AVAILABLE RECORDS:
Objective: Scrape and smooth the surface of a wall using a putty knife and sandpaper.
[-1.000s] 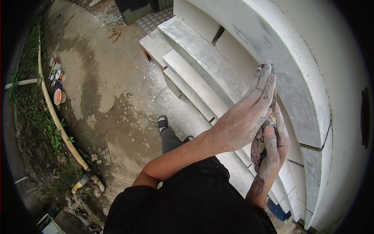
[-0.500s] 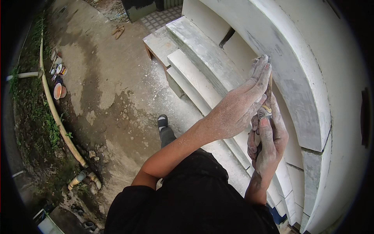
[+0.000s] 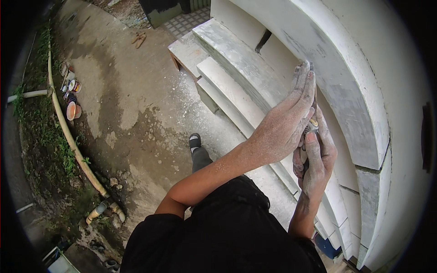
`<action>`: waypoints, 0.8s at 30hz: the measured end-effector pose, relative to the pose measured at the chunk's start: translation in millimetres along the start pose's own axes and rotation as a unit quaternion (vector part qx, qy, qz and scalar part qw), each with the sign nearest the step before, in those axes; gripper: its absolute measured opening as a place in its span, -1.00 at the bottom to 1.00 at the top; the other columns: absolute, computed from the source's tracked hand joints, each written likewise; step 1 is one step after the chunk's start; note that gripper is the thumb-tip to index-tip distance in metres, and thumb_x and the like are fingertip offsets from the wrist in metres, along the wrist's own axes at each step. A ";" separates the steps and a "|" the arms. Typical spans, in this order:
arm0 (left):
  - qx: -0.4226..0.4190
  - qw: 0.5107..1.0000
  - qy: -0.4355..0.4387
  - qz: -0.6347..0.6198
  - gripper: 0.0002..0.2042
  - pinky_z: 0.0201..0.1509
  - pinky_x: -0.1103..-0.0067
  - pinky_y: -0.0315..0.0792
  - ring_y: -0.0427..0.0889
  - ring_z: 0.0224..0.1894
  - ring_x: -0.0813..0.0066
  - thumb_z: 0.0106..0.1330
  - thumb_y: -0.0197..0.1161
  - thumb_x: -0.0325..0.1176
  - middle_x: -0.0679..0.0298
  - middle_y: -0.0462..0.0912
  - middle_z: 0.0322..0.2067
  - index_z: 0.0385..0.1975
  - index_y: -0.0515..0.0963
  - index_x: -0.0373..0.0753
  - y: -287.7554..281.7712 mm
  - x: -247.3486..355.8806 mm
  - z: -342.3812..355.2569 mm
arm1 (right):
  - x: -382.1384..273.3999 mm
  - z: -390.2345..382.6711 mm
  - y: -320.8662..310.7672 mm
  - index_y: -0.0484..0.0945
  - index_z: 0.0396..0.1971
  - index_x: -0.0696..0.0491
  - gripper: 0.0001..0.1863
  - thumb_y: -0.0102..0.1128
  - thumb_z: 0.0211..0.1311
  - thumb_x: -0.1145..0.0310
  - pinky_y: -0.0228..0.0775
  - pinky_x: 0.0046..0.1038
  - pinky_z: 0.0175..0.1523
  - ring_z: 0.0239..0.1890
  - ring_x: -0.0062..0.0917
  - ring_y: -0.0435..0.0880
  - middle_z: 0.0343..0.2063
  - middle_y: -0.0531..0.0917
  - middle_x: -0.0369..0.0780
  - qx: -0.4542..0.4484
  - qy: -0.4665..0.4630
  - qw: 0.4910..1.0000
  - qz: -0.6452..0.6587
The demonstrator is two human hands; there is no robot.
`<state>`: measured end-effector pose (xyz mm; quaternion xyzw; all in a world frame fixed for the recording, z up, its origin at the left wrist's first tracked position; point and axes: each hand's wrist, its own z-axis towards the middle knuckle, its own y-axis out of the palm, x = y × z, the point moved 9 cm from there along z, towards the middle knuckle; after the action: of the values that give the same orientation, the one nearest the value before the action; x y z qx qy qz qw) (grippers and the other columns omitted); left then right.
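Obs., head view, looking down from height along a white curved moulding (image 3: pixel 346 86) on a wall.

L hand (image 3: pixel 284 123): dusted white w/ powder, fingers straight and together, flat palm laid against the recessed face just under the moulding's big rounded band. Open, grasping nothing. Fingertips (image 3: pixel 304 73) reach up to the band's lower edge. L forearm crosses body from lower left.

R hand (image 3: pixel 316 157): just below and behind L hand, partly hidden by it. Closed around a small tool (image 3: pixel 312 127); only a bit of metal/yellowish handle shows betw. thumb and fingers, kind of tool cannot tell. Thumb lies along top of handle. Tool sits at the wall surface, right by heel of L hand; whether tip touches wall: hidden.

Person wears black top (image 3: pixel 227 232); one leg in grey trouser and a black sandal (image 3: pixel 195 140) visible far below.

Surroundings: stepped grey-white ledges (image 3: pixel 236 77) run down-left of the hands, dusty. Ground is wet-looking patchy concrete (image 3: pixel 123 104). Yellowish pipe (image 3: pixel 68 136) runs along its left edge beside grass strip. Cluster of small paint cans and an orange bowl (image 3: pixel 71 110) near pipe, well apart from hands. Pair of slippers (image 3: pixel 139 38) lies far up near a tiled doorway.
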<state>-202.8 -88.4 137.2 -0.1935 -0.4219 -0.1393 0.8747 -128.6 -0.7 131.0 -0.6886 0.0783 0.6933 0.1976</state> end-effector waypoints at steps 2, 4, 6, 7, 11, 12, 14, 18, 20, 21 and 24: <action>0.020 1.000 0.006 0.009 -0.40 0.53 0.21 -0.05 -0.14 0.50 -0.23 0.48 -0.09 -0.44 -0.29 -0.19 0.46 0.44 -0.12 -0.48 -4.9 -3.9 5.4 | -3.1 3.7 7.0 0.26 0.33 0.33 -0.42 0.09 0.44 0.32 0.06 -0.68 -0.68 -0.73 -0.81 0.32 -0.58 0.49 -0.34 -0.001 0.013 1.000 0.027; 0.037 0.999 0.007 0.013 -0.42 0.53 0.24 -0.05 -0.12 0.51 -0.15 0.50 -0.09 -0.43 -0.24 -0.17 0.47 0.46 -0.08 -0.44 -13.8 -7.9 10.1 | -5.9 21.9 17.0 0.26 0.33 0.33 -0.41 0.10 0.45 0.31 0.07 -0.67 -0.68 -0.72 -0.81 0.31 -0.59 0.48 -0.35 -0.006 0.011 0.999 0.034; 0.031 0.998 -0.022 -0.054 -0.42 0.54 0.24 -0.08 -0.15 0.52 -0.13 0.49 -0.09 -0.46 -0.23 -0.19 0.47 0.46 -0.08 -0.44 -23.0 -14.5 13.9 | -7.6 21.6 20.7 0.27 0.33 0.32 -0.41 0.12 0.44 0.29 0.06 -0.67 -0.67 -0.72 -0.82 0.30 -0.60 0.47 -0.36 -0.001 0.019 1.000 0.023; 0.033 0.999 -0.015 -0.027 -0.41 0.55 0.24 -0.10 -0.18 0.52 -0.12 0.48 -0.07 -0.48 -0.24 -0.17 0.47 0.46 -0.08 -0.44 -25.8 -15.0 10.9 | -6.5 19.2 23.8 0.27 0.33 0.33 -0.41 0.11 0.44 0.30 0.06 -0.67 -0.68 -0.72 -0.82 0.31 -0.59 0.48 -0.36 -0.009 0.015 0.999 0.032; 0.025 1.000 -0.001 -0.007 -0.41 0.53 0.26 -0.03 -0.09 0.50 -0.16 0.48 -0.06 -0.46 -0.28 -0.05 0.44 0.44 -0.07 -0.46 -5.0 -3.3 1.3 | -6.2 3.4 12.4 0.26 0.31 0.37 -0.42 0.09 0.44 0.33 0.07 -0.67 -0.68 -0.73 -0.83 0.32 -0.59 0.50 -0.35 0.004 0.005 1.000 0.016; 0.026 1.000 -0.001 -0.006 -0.41 0.53 0.26 -0.03 -0.09 0.50 -0.16 0.48 -0.06 -0.46 -0.28 -0.05 0.44 0.44 -0.07 -0.46 -7.8 -7.4 5.1 | -6.5 4.9 10.4 0.26 0.31 0.38 -0.43 0.08 0.44 0.35 0.07 -0.67 -0.68 -0.73 -0.83 0.33 -0.59 0.50 -0.35 0.021 0.016 0.999 0.017; 0.013 1.000 0.007 -0.026 -0.42 0.53 0.24 -0.04 -0.10 0.50 -0.18 0.49 -0.07 -0.44 -0.29 -0.06 0.44 0.44 -0.06 -0.46 -15.4 -10.0 11.4 | -2.7 7.3 10.0 0.26 0.31 0.37 -0.42 0.10 0.43 0.34 0.07 -0.66 -0.69 -0.73 -0.82 0.33 -0.61 0.49 -0.35 0.039 0.027 0.998 0.030; 0.038 0.999 0.013 -0.001 -0.42 0.52 0.21 -0.02 -0.11 0.50 -0.19 0.49 -0.07 -0.43 -0.27 -0.09 0.45 0.45 -0.05 -0.44 -21.7 -10.9 5.5 | 0.8 10.8 20.9 0.28 0.31 0.34 -0.42 0.12 0.42 0.32 0.10 -0.68 -0.68 -0.74 -0.80 0.33 -0.62 0.48 -0.36 -0.004 0.040 0.997 0.067; 0.036 0.999 0.009 -0.001 -0.41 0.52 0.21 -0.02 -0.12 0.51 -0.18 0.49 -0.07 -0.44 -0.26 -0.11 0.46 0.46 -0.06 -0.42 -18.1 -10.9 7.1 | -2.6 10.0 12.6 0.29 0.33 0.30 -0.44 0.10 0.43 0.34 0.11 -0.68 -0.67 -0.73 -0.80 0.33 -0.64 0.45 -0.38 0.009 0.011 1.000 0.014; 0.042 0.999 0.010 0.020 -0.41 0.52 0.21 -0.02 -0.12 0.51 -0.18 0.49 -0.08 -0.43 -0.25 -0.11 0.46 0.46 -0.07 -0.42 -22.1 -14.0 12.1 | -3.0 17.0 15.3 0.29 0.33 0.28 -0.45 0.09 0.44 0.33 0.11 -0.68 -0.67 -0.73 -0.80 0.33 -0.65 0.43 -0.39 0.006 0.007 1.000 0.019; 0.047 0.999 0.005 0.015 -0.41 0.53 0.21 -0.04 -0.10 0.50 -0.17 0.50 -0.09 -0.42 -0.25 -0.11 0.46 0.46 -0.09 -0.41 -34.7 -20.6 18.0 | -10.7 36.7 33.8 0.30 0.33 0.28 -0.45 0.09 0.45 0.32 0.11 -0.68 -0.67 -0.73 -0.80 0.32 -0.63 0.44 -0.38 -0.010 0.005 1.000 0.007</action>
<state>-241.7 -109.2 138.7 -0.1578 -0.4204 -0.1077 0.8870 -175.7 -19.3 137.5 -0.6935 0.0772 0.6920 0.1852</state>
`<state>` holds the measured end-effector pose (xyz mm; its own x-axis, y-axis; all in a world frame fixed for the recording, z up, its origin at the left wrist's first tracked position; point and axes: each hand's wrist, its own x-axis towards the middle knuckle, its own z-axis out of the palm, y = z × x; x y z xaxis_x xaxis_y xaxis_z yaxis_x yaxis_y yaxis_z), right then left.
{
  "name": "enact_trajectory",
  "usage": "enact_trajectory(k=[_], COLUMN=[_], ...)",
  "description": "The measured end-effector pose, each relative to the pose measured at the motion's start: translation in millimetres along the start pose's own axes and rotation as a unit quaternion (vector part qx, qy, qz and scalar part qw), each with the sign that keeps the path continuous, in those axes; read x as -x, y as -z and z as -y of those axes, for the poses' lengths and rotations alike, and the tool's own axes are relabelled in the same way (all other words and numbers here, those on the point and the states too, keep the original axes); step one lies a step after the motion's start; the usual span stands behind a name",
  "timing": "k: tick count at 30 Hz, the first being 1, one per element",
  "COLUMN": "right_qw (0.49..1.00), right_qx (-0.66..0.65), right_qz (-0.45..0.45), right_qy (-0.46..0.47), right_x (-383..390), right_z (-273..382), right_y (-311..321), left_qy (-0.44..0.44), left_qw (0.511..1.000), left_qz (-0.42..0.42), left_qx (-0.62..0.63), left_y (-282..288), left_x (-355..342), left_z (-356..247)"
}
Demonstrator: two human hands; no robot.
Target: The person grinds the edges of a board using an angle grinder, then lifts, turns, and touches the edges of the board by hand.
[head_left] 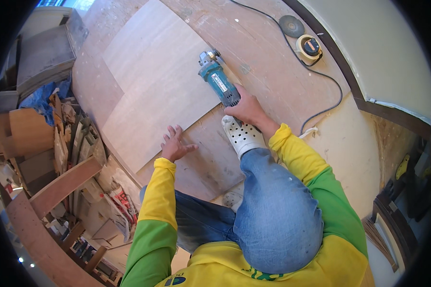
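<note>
My right hand [248,106] is wrapped around the rear body of a teal angle grinder [219,82], at the right edge of a large beige tile [165,98]. My left hand [175,146], fingers spread, is at the tile's near edge. My white clog [244,137] (dotted with holes) is just beside my right hand.

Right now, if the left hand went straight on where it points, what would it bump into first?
Probably the pale tile: the left hand overlaps its near edge, though contact is hard to tell.
</note>
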<state>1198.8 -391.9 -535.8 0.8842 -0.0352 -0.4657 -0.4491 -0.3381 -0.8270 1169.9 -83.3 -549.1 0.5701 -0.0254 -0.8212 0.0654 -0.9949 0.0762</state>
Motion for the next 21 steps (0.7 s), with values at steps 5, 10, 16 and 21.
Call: enact_trajectory(k=[5, 10, 16, 21], right_qw=[1.0, 1.0, 1.0, 1.0], right_qx=[0.009, 0.015, 0.026, 0.029], right_qz=[0.004, 0.009, 0.001, -0.002], right_qy=[-0.012, -0.015, -0.005, 0.012], right_x=[4, 7, 14, 17], right_z=[-5, -9, -13, -20], right_y=[0, 1, 1, 1], left_qy=[0.0, -0.002, 0.002, 0.003], left_qw=[1.0, 1.0, 1.0, 1.0], left_qz=[0.003, -0.003, 0.0, 0.005], left_qx=[-0.001, 0.001, 0.004, 0.007], left_y=[1, 1, 1, 1], left_x=[0, 1, 0, -2], left_z=[0, 0, 1, 0])
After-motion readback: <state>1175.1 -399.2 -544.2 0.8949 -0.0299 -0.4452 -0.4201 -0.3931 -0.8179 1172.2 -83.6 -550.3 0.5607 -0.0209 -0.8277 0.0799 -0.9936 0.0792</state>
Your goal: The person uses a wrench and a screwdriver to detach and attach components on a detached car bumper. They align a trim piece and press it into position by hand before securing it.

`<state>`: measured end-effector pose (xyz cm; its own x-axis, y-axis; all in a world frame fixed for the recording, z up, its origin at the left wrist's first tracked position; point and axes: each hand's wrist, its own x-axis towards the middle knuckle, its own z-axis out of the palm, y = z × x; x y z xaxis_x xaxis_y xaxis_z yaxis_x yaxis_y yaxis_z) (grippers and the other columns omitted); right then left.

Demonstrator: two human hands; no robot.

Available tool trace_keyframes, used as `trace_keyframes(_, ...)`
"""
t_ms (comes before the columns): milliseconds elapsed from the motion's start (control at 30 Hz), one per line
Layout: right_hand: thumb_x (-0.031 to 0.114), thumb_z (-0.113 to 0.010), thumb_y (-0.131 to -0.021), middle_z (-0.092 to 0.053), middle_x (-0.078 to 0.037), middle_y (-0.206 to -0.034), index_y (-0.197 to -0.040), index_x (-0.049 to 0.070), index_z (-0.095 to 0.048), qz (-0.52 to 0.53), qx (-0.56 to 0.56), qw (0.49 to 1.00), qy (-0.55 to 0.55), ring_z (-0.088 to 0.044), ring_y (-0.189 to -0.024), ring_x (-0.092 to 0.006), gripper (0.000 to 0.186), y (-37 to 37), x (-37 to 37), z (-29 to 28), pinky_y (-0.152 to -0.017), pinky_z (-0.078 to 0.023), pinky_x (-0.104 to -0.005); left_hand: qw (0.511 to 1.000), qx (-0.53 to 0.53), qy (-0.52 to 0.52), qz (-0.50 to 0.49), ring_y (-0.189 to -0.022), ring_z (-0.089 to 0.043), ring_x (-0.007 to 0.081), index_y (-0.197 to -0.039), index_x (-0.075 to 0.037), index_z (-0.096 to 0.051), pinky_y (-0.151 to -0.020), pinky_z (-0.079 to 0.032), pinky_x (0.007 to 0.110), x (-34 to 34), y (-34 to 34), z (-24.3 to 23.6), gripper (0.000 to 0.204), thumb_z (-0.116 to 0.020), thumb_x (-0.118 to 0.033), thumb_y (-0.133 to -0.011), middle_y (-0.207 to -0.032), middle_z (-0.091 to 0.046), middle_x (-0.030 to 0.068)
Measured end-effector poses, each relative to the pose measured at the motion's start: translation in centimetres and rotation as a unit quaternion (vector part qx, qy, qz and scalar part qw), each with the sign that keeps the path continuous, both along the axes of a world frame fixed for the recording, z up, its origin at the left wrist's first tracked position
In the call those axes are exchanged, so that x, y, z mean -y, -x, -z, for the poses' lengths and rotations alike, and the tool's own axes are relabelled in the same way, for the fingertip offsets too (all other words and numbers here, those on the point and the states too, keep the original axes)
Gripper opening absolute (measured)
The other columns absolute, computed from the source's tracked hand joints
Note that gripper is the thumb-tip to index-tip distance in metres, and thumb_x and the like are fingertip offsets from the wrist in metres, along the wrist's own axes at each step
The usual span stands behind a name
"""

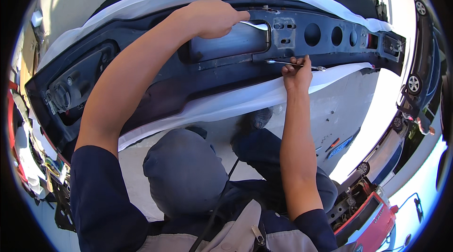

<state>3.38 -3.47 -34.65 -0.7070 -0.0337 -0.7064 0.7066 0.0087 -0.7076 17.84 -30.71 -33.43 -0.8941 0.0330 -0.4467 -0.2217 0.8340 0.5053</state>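
Observation:
A long dark vehicle panel (222, 66), shaped like a bumper, lies across in front of me with cut-outs and round holes. My left hand (214, 18) reaches over it to the far edge of the large rectangular opening. Its fingers are curled, and whatever they may hold is hidden. Between the fingertips of my right hand (297, 73) is a thin silver wrench (319, 68), held level above the panel's near edge. The wrench touches no fastener that I can make out. A bracket with slots (284, 33) sits beyond the right hand.
White sheeting (207, 110) lies under and around the panel. On the floor at the right are an orange-handled tool (333, 144) and a blue flat item (343, 147). Parked cars (422, 58) stand farther right, a red vehicle part (375, 219) at the lower right.

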Motion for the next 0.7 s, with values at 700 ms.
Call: trace_keyframes(700,0.033,-0.059,-0.107,-0.051,-0.007,-0.076,-0.073,0.006,-0.046,-0.164,-0.157,0.974,-0.008,-0.042,-0.062,-0.0164,0.045,-5.0,1.0,-0.3,-0.058,-0.038,-0.0323,1.000,-0.014,0.005,-0.010,-0.087,-0.071,0.0380,-0.142,-0.016,-0.052,-0.078,-0.056,0.051,1.2,0.1,0.7,0.045,-0.057,-0.012,-0.097,-0.092,-0.073,0.0186)
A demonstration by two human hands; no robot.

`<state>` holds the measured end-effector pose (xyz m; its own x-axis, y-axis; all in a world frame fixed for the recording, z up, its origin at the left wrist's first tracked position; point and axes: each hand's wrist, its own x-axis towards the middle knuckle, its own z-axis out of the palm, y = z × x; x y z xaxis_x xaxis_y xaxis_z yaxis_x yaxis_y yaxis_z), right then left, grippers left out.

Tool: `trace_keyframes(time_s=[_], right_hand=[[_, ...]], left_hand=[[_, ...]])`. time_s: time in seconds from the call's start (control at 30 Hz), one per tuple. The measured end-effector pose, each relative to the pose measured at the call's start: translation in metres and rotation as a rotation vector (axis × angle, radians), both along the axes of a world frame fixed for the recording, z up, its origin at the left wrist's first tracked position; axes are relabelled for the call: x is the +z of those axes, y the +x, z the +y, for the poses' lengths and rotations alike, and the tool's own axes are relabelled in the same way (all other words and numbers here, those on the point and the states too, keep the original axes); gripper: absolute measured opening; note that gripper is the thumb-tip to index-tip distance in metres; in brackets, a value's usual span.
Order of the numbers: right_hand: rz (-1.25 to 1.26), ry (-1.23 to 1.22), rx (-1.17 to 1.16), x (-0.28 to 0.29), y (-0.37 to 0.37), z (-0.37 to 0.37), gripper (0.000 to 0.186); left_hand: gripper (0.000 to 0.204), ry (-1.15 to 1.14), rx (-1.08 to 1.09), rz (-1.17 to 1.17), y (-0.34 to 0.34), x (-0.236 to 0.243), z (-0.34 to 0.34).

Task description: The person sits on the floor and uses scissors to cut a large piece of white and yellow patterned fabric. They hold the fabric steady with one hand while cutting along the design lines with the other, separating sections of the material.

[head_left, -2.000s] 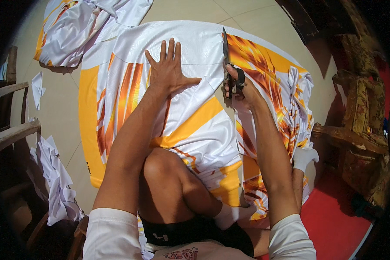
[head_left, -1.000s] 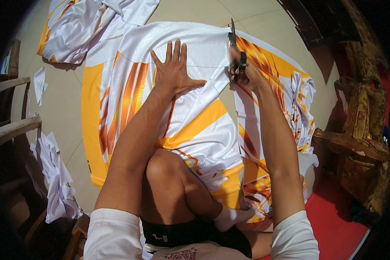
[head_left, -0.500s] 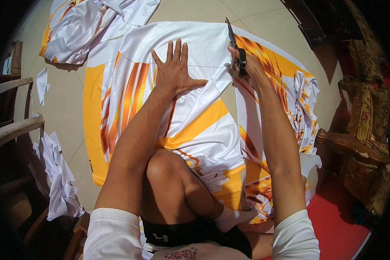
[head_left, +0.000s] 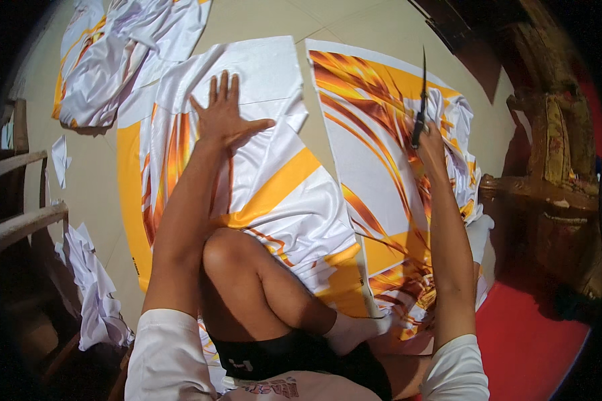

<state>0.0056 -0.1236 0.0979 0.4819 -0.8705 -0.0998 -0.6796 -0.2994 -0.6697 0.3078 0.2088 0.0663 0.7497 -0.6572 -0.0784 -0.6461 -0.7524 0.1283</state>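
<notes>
Left fabric piece (head_left: 274, 73) is spread mid-floor (head_left: 321, 20), with the left hand (head_left: 224, 120) laid flat on it, grip open. Scissors (head_left: 423, 100) are gripped by the right hand (head_left: 432, 139) over the right fabric piece (head_left: 364, 150), blades pointed toward floor's far edge. 2 pieces separated by a gap; 1 small white scrap (head_left: 61, 162) is seen toward floor's left edge.

Beige tiles covered the floor (head_left: 374, 30). At the left stood a pale-railed wooden chair (head_left: 27, 222), with crumpled white scraps (head_left: 97, 294) beside it and a small white scrap (head_left: 60, 162) farther up. A red mat (head_left: 525, 341) spread at the lower right, below a carved brown armchair (head_left: 538, 194); dark furniture (head_left: 451, 27), its kind unclear, stood in the upper right.
</notes>
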Motion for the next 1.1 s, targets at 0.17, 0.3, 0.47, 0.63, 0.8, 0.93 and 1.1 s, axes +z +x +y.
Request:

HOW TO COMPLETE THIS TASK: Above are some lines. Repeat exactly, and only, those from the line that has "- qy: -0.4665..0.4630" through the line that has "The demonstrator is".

ANSWER SECTION:
  - qy: -0.4665..0.4630
  - qw: 0.4910..1.0000
  - qz: -0.6452..0.6587
The demonstrator is two human hands; there is no robot.

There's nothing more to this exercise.